[Extracted data entries]
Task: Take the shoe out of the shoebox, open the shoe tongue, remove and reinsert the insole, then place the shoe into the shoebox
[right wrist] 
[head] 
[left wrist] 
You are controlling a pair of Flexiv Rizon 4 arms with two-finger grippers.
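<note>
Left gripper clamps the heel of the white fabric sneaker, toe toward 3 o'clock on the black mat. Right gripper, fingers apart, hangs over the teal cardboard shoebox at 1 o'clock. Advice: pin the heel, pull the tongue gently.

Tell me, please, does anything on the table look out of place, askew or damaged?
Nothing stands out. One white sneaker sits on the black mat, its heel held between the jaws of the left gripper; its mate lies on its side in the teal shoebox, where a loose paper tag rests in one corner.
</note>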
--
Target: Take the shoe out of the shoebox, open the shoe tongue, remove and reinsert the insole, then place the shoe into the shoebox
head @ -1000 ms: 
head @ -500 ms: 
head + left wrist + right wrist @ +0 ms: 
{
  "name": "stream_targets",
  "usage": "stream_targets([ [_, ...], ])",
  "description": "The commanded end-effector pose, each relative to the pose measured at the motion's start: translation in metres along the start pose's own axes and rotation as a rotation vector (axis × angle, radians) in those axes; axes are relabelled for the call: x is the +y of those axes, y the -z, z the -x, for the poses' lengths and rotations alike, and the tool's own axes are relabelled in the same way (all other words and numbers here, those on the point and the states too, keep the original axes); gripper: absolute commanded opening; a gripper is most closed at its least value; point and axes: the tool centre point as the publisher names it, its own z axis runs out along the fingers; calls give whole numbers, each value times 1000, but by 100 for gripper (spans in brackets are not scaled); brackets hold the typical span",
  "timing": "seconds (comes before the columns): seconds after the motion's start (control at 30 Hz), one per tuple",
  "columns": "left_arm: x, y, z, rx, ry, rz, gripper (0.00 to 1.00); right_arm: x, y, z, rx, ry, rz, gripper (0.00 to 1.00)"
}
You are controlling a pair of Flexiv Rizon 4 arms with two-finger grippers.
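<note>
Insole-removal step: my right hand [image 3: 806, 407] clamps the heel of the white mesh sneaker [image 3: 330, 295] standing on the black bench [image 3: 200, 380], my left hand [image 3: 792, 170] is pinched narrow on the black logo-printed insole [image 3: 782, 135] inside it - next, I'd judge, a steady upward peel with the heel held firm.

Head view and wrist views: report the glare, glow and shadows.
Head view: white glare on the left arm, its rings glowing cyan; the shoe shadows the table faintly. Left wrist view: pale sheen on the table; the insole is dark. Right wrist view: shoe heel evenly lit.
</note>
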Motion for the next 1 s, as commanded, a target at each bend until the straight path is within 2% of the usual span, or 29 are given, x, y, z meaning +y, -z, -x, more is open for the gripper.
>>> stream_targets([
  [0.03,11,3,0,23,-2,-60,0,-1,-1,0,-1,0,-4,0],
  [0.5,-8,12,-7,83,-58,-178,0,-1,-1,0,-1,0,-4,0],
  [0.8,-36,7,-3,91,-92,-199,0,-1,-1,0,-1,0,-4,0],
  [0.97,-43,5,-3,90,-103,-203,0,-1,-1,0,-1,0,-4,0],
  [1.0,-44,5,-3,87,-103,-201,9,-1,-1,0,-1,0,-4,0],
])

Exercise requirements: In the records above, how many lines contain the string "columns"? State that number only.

Task solution: 2